WHAT THIS TASK INVOLVES -> Print the data exactly as written, but leave out each picture.

DATA BELOW ->
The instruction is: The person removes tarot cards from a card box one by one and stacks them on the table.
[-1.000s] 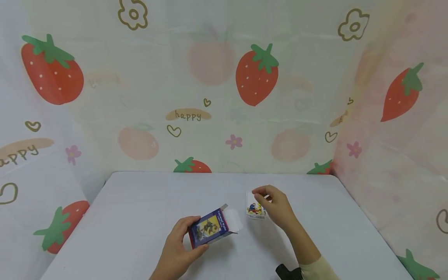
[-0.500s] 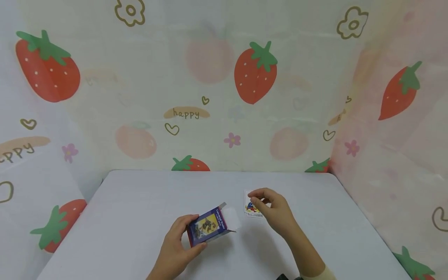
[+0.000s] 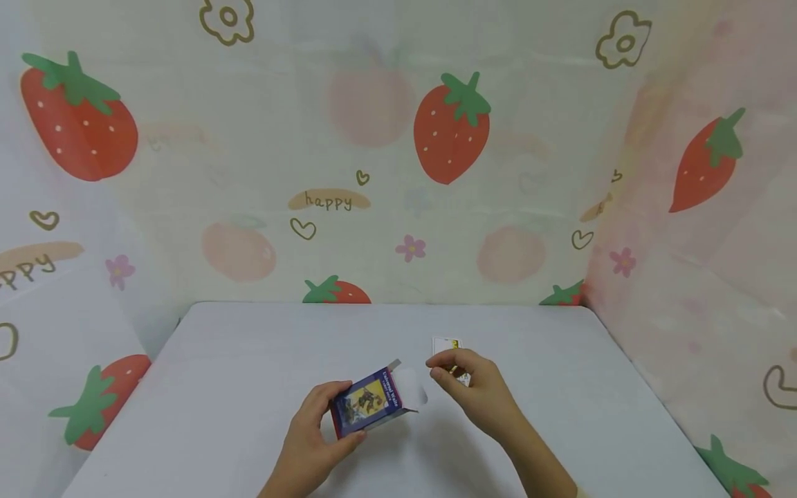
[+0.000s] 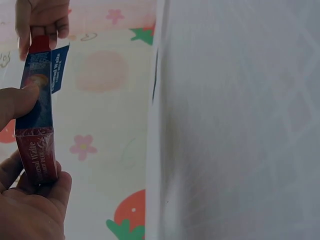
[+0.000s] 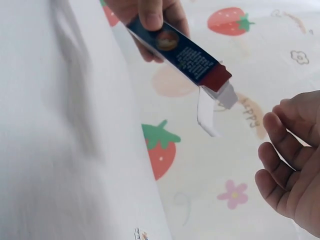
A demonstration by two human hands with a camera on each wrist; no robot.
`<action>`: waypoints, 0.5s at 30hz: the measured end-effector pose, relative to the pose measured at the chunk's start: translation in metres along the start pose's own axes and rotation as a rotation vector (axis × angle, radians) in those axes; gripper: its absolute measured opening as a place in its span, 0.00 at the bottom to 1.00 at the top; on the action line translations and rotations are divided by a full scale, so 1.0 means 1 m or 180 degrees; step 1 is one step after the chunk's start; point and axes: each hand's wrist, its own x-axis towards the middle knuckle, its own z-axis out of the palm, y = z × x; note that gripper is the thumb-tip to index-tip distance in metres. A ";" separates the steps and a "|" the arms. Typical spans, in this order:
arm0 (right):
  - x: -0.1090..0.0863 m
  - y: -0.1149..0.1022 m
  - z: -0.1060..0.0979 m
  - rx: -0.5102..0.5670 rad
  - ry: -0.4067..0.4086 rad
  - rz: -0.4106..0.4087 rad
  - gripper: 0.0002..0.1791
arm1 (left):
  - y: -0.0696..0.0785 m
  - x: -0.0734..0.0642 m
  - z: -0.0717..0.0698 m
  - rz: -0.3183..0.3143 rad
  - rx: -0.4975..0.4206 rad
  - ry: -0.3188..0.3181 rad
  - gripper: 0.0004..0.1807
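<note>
My left hand (image 3: 309, 436) grips a blue tarot card box (image 3: 363, 407), thumb along one edge and fingers along the other. The box is tilted, its end flap (image 3: 409, 389) unfolded toward the right. Close to that flap, my right hand (image 3: 481, 393) hangs in the air with loosely curved fingers. Nothing shows between its fingers in the right wrist view. Behind it, partly hidden, a stack of picture cards (image 3: 439, 345) lies on the table. The left wrist view shows the box's red end (image 4: 42, 157) above my left palm.
A white table (image 3: 261, 346) lies under both hands. Behind it and along the sides hang cloths with strawberry prints, such as the back curtain (image 3: 529, 173). A small corner of a card (image 5: 141, 234) shows at the bottom of the right wrist view.
My right hand has moved left and nearer to me, from over the card stack toward the box's unfolded end. My left hand keeps its grip on the box, nearly still.
</note>
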 end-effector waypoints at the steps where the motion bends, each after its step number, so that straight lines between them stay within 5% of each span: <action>1: -0.001 -0.001 0.001 -0.0016 -0.0005 -0.0017 0.05 | 0.000 0.000 0.000 0.0002 -0.0001 0.0003 0.41; 15: -0.002 0.003 0.020 -0.0154 -0.0102 -0.0330 0.06 | 0.001 0.000 0.000 0.0087 -0.0048 0.0046 0.41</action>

REPLY ->
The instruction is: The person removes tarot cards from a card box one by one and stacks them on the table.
[-1.000s] 
[-0.500s] 
[+0.000s] 
[+0.000s] 
[+0.000s] 
A demonstration by two human hands with a camera on each wrist; no robot.
`<action>`: waypoints, 0.5s at 30hz: the measured end-effector pose, relative to the pose measured at the chunk's start: translation in metres along the start pose's own axes and rotation as a rotation vector (axis × angle, radians) in those axes; gripper: its absolute measured opening as a place in its span, 0.00 at the bottom to 1.00 at the top; on the action line translations and rotations are divided by a full scale, so 1.0 means 1 m or 180 degrees; step 1 is one step after the chunk's start; point and axes: each hand's wrist, its own x-axis towards the middle knuckle, its own z-axis out of the palm, y = z × x; note that gripper is the thumb-tip to index-tip distance in metres. A ";" separates the steps and a "|" the arms. Typical spans, in this order:
arm0 (right):
  - x: -0.1090..0.0863 m
  - y: -0.1149..0.1022 m
  - z: -0.1060..0.0979 m
  - rx: -0.5102..0.5670 rad
  - ry: -0.4067..0.4086 rad
  - rz: -0.4106..0.4087 rad
  - gripper: 0.0002..0.1791
arm1 (left):
  - y: -0.0696..0.0785 m
  - x: -0.0734..0.0642 m
  - z: -0.0717..0.0698 m
  - rz: -0.3183..0.3143 rad
  - rx: -0.4975..0.4206 rad
  - ry: -0.3188..0.3181 rad
  - gripper: 0.0004..0.1807
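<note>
My left hand (image 3: 309, 436) grips a blue tarot card box (image 3: 363, 407), thumb along one edge and fingers along the other. The box is tilted, its end flap (image 3: 409, 389) unfolded toward the right. Close to that flap, my right hand (image 3: 481, 393) hangs in the air with loosely curved fingers. Nothing shows between its fingers in the right wrist view. Behind it, partly hidden, a stack of picture cards (image 3: 439, 345) lies on the table. The left wrist view shows the box's red end (image 4: 42, 157) above my left palm.
A white table (image 3: 261, 346) lies under both hands. Behind it and along the sides hang cloths with strawberry prints, such as the back curtain (image 3: 529, 173). A small corner of a card (image 5: 141, 234) shows at the bottom of the right wrist view.
My right hand has moved left and nearer to me, from over the card stack toward the box's unfolded end. My left hand keeps its grip on the box, nearly still.
</note>
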 end-effector waypoints at the steps where the motion bends, each after its step number, so that straight lines between them stay within 5% of each span: <action>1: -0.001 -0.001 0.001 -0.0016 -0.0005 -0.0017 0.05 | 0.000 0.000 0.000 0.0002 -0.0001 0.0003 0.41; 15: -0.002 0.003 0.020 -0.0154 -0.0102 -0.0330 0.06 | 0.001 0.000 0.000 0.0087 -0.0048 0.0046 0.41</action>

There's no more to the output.